L’intervention des mandataires de justice, quand elle ne permet pas de trouver une solution aux difficultés de l’entreprise, accorde la possibilité de minimiser les conséquences sociales et l’effet domino sur les prestataires qui peuvent découler de sa faillite (cessions de l’entreprise, même en liquidation judiciaire). Ils jouent ainsi un rôle, trop souvent méconnu, d’« amortisseur social territorial ». Ce sont ainsi près de 6 milliards d’euros d’actifs (avant la crise sanitaire) qui sont, chaque année, valorisés et réinjectés dans l’économie nationale.
La liquidation judiciaire va permettre de bloquer l’ensemble des poursuites en même temps. Toute action en justice visant le débiteur devient impossible ou suspendue. Les intérêts et majorations sont bloqués, à l’exception des intérêts des prêts de plus d’un an. Cette situation permet de dresser un tableau réel, objectif de la situation et d’envisager une cession de l’entreprise dans des conditions très sécurisées pour un repreneur et permet à l’entrepreneur de prendre du recul sur une situation qui peut affecter sa santé mentale, voire conduire à des situations dramatiques.
Pour les salariés, la liquidation judiciaire apporte la garantie du versement de leurs salaires, qui seront pris en charge par l’AGS. En cas de fermeture de l’entreprise, le liquidateur a la mission et la responsabilité de procéder aux licenciements économiques afin de leur garantir aux salariés leurs indemnités (avancées par l’AGS) et le bénéfice du Pôle Emploi.
La liquidation d’une entreprise peut être salutaire et dans le meilleur des cas permettre à des entrepreneurs de se lancer de nouveaux projets, avec une seconde chance, en étant accompagnés et soutenus dans leur démarche (cf témoignage).
II/ Les demandes de l’IFPPC : les entrepreneurs doivent être mieux formés et mieux accompagnés
Le manque d’informations sur la liquidation judiciaire et l’image négative qu’elle peut avoir auprès des entrepreneurs, des médias et de la société, constituent un véritable frein aux recours pouvant être faits. Portés par un vocabulaire lourd et péjoratif “faillite”, “débiteur”, “liquidation” ou encore “banqueroute”, ces procédures sont craintes par les entrepreneurs qui n’osent s’en saisir et s’exposent à des situations extrêmes. Dédramatiser ces procédures, les simplifier, communiquer plus largement et positivement sur les acteurs qui les accompagnent.
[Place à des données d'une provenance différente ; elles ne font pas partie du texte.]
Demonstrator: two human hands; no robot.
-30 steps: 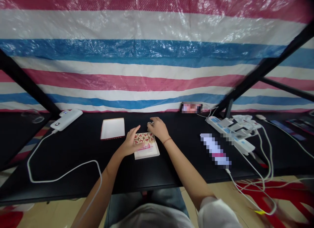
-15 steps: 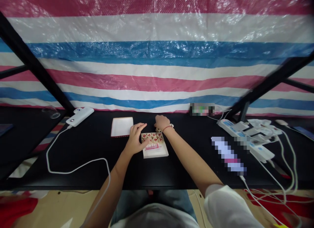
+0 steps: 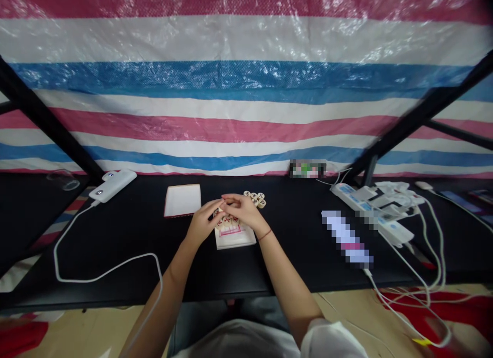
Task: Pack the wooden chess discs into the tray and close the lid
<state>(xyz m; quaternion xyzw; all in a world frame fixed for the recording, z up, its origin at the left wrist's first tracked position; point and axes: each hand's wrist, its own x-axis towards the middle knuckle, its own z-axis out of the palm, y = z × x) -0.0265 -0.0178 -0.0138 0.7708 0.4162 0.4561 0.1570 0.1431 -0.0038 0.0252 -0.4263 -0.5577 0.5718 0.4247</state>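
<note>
A shallow white box point(image 3: 235, 241) lies in front of me, holding round xiangqi pieces point(image 3: 227, 221) with red characters beside its bare, pink-marked front part. Over the box's left edge is my left hand point(image 3: 202, 220), fingers stretched forward and the thumb apart from them. From the right, my right hand point(image 3: 243, 212) reaches across the pieces, its fingers pinched on a pale xiangqi piece that is mostly hidden. The fingertips of both hands meet above the back left of the box. More xiangqi pieces point(image 3: 254, 198), dark-marked, sit in a small cluster behind my right hand.
An open white box lid point(image 3: 182, 200) lies to the left. Farther left is a white power bank point(image 3: 114, 186) with a cable point(image 3: 111, 280). A blurred phone point(image 3: 346, 238), a power strip point(image 3: 370, 214) with plugs and a blurred small box point(image 3: 308, 169) occupy the right. Striped sheeting hangs behind.
My right hand has come back from the loose pieces to the box, uncovering that cluster. My left hand's fingers have drawn closer to it. The view has shifted slightly.
</note>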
Ces actions sont essentielles pour permettre aux entreprises de mieux se saisir de ces outils, au bon moment, et en faire une opportunité de transformer une situation de danger économique en cercle vertueux pour l’ensemble des parties prenantes.
Dans cette période où de nombreuses entreprises se retrouvent confrontées à des difficultés conjoncturelles ou structurelles, une meilleure sensibilisation des acteurs économiques est nécessaire ! L’IFPPC demande que des modules d’information et de sensibilisation sur la liquidation soient dispensés dans le cadre des différentes formations proposées aux nouveaux entrepreneurs. Il nous faut, collectivement, accepter d’oser un regard nouveau sur les vertus de l’échec. Ne parlons plus de “liquidation judiciaire” mais de “rebond judiciaire” ! La fin d’une entreprise n’est pas une fin en soi si nous réussissons à préserver ou à recycler sa valeur.